Conservation project for fragments of Bamiyan birch manuscripts

Conservation project for fragments of Bamiyan birch manuscripts (1)
Conservation project for fragments of Bamiyan birch manuscripts (2)

 During the conservation missions by the National Research Institute for Cultural Properties, Tokyo, within the framework of UNESCO/Japanese Funds-in-Trust, hundreds of small fragments of bark Buddhist manuscripts were found in 2003 from caves in Bamiyan, Afghanistan. They are quite invaluable as important historical witnesses of the Buddhism that once flourished in Bamiyan. The fragments are mostly as small as a few centimetres in width and length. Many are folded, making the texts illegible and creating much difficulty for the viewers. In that sense, they are not in a form that would allow displaying them to the general public.
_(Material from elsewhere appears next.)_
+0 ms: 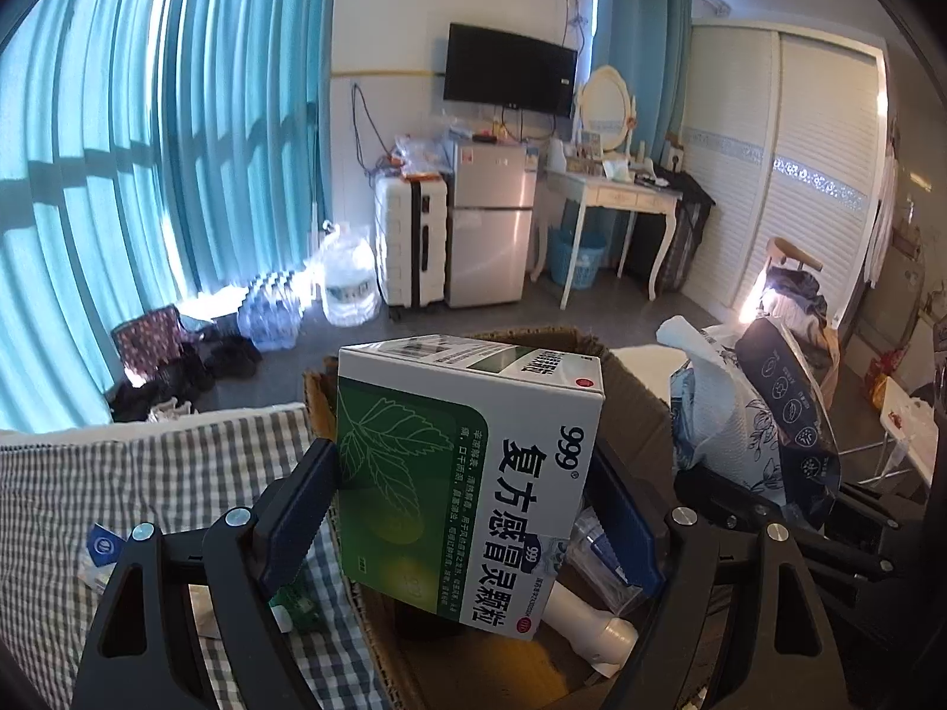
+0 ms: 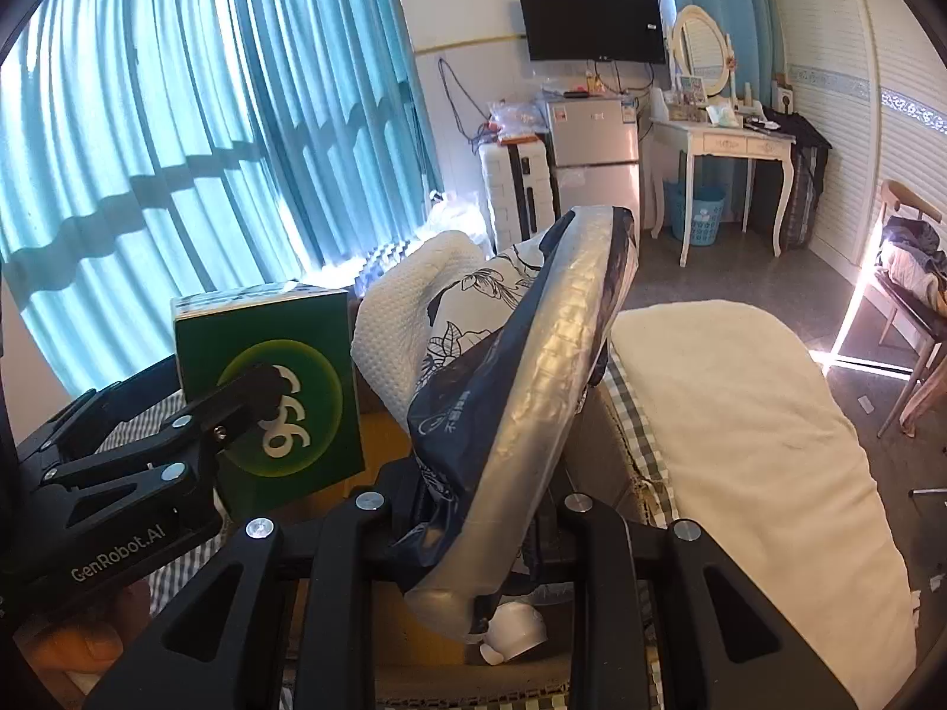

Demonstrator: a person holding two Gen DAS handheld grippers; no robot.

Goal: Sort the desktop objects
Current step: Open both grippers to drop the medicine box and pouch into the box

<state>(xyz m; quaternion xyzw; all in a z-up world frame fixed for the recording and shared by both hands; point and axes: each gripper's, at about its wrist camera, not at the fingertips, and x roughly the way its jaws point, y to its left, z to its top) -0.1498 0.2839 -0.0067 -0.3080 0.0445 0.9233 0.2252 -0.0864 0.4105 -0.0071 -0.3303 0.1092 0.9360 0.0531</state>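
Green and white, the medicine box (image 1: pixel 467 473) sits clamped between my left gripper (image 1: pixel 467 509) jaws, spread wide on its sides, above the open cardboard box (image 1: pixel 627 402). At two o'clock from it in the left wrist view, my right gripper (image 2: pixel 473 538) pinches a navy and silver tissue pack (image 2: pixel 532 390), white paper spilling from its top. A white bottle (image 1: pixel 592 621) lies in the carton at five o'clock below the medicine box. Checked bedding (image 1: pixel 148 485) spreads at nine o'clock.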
 In November 2007, with the financial aid of the Sumitomo Foundation, 543 pieces (at initial counting) of the fragments of Bamiyan bark manuscripts were brought to Japan for conservation treatment. On this occasion, a local conservator from Kabul National Museum was also invited to the Institute, and arrived with the fragments, for conservation training. A number of fragments were safely flattened and mounted in special frames, and then returned to Afghanistan safely with the aid of the Embassy of Afghanistan in Japan.